This paper discusses the controversy over the authorship of twelve
of the "Federalist" papers as seen and studied by over twenty non-traditional authorship attribution practitioners. The "Federalist"
papers were written during the years 1787 and 1788 by Alexander
Hamilton, John Jay, and James Madison. These 85 propaganda tracts
were intended to help get the U.S. Constitution ratified. They
were all published anonymously under the pseudonym, "Publius." The
general consensus of traditional attribution scholars (although
varying from time to time) is that Hamilton wrote 51 of the papers,
Madison wrote 14, Jay wrote 5, while 3 papers were written jointly
by Hamilton and Madison, and 12 papers have disputed authorship —
either Hamilton or Madison.
In 1964, Frederick Mosteller and David Wallace, building on the
earlier unpublished work of Frederick Williams and Frederick
Mosteller, published their non-traditional authorship attribution
study, "Inference and Disputed Authorship: The Federalist." It is
arguably the most famous and well respected example from all of the
non-traditional attribution studies. It is the most statistically
sophisticated non-traditional study ever carried out. There even
has been a 40 page paper explicating the statistical techniques of
the Mosteller and Wallace study (Francis). Since then, hundreds
of papers have cited the Mosteller and Wallace work and over two
dozen non-traditional attributiion practitioners have analyzed
and/or conducted variations of the original study.
These practitioners wanted to test their statistical approaches
against the Mosteller and Wallace touchstone study. Mosteller and
Wallace set the boundry conditions for the subsequent work — e.g.,
not using the Jay articles as a control. Their experimental design
and overall report is never questioned. Most of these later
practitioners do not select or prepare the input text as rigorously
as Mosteller and Wallace — whose own selection and preparation
was not as rigorous and complete as it should have been.
This section discusses the way the Federalist papers were
originally published (76 in newspapers and 8 in the book
compilation) and which editions the practitioners chose
for their non-traditional studies — how 84 papers became
85 and how some papers had different numbers in different
editions. The effect that the lack of Hamilton and Madison
holigraphs had on the studies is discussed. The choice of
edition has the potential of profoundly changing the results
of the studies.
Project Gutenberg Etexts are usually created
from multiple editions, all of which are in the
Public Domain in the United States, unless a
copyright notice is included. Therefore we do NOT
keep these books in compliance with any particular
paper edition, usually otherwise.
(Front Material of Gutenberg Etext #1404)

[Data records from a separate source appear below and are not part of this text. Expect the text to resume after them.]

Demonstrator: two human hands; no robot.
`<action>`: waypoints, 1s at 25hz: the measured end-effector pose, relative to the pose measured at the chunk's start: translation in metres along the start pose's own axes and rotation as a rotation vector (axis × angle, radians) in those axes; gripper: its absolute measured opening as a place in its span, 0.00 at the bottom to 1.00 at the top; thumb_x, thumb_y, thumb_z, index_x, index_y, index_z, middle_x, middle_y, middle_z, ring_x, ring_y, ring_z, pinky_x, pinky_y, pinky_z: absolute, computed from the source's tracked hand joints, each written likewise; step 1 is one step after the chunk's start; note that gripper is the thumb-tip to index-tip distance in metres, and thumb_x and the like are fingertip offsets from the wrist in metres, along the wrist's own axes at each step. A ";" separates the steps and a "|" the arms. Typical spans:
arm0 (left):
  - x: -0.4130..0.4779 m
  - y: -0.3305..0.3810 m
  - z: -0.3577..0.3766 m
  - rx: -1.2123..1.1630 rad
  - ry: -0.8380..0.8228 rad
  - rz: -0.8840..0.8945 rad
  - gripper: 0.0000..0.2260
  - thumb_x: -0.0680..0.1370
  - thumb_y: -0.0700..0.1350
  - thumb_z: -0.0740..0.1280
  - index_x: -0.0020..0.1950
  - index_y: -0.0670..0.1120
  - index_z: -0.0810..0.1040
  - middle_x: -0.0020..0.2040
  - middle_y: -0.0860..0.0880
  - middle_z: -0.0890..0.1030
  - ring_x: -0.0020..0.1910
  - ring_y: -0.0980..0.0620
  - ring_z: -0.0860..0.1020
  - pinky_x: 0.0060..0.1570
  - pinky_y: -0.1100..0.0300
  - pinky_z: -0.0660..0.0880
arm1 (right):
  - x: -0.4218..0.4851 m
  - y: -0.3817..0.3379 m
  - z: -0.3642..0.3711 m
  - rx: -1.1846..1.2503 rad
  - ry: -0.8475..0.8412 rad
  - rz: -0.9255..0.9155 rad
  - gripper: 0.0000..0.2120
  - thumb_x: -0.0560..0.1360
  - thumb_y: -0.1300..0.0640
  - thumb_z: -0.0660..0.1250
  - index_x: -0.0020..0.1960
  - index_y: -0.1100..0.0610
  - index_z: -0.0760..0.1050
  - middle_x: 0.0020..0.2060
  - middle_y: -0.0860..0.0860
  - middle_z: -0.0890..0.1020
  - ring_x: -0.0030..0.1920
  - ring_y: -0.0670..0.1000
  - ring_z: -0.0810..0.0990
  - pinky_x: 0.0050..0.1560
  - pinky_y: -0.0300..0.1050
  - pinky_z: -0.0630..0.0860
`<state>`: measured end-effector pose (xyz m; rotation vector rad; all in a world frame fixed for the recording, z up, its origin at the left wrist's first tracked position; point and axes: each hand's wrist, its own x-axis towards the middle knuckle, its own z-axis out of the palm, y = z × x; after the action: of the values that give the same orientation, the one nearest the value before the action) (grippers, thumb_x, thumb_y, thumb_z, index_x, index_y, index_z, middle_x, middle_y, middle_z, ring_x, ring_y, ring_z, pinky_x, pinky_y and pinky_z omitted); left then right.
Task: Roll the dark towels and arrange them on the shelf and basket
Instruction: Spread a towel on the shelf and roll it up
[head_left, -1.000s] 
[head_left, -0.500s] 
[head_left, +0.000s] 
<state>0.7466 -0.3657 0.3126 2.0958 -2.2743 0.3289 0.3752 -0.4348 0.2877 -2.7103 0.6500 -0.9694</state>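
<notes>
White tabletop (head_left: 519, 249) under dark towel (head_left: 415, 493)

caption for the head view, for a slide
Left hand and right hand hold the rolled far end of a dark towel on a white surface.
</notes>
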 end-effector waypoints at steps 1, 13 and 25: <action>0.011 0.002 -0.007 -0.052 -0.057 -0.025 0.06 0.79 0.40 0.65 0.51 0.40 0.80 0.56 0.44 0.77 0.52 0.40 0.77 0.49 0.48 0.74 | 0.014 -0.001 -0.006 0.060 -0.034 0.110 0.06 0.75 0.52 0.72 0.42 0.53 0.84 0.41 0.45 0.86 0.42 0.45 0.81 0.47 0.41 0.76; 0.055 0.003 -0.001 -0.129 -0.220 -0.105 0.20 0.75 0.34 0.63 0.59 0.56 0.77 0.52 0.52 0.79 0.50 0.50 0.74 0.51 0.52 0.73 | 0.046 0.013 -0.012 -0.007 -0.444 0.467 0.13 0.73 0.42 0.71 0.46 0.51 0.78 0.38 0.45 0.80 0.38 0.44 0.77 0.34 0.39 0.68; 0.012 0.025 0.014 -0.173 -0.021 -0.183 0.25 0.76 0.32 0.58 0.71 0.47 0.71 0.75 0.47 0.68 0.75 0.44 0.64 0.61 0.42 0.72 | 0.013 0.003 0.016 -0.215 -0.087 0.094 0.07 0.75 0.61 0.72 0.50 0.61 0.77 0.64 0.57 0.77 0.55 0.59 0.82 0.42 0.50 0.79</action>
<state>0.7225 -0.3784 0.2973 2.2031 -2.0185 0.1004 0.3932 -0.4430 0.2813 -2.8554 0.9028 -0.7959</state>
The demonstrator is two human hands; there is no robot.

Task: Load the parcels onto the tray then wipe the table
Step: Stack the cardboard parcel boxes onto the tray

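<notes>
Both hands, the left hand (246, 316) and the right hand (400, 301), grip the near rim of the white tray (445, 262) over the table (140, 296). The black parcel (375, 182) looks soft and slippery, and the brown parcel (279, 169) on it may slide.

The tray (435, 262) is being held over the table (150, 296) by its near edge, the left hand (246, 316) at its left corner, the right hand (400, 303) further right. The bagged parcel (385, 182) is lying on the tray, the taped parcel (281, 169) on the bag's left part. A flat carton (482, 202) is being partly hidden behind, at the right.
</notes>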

The compounding problem of down-loading texts via the internet
is explicated — e.g., one of the texts includes every variant
of every paragraph. It is shown why none of the Federalist
studies used a 'valid' text of the Federalist papers. The
question, "Does this incorrect input data invalidate the final
'answer?'" is discussed.
This sample cannot contain questionable Hamilton writings.
This sample must also fulfill the other criteria of a
valid sample — e.g., same genre, same constricted time
frame. There also should be a sub-set of this sample set
aside for later analysis in order to guard against the
charge of cherry picking the style-markers. This is not
the same as the Mosteller and Wallace "training sample."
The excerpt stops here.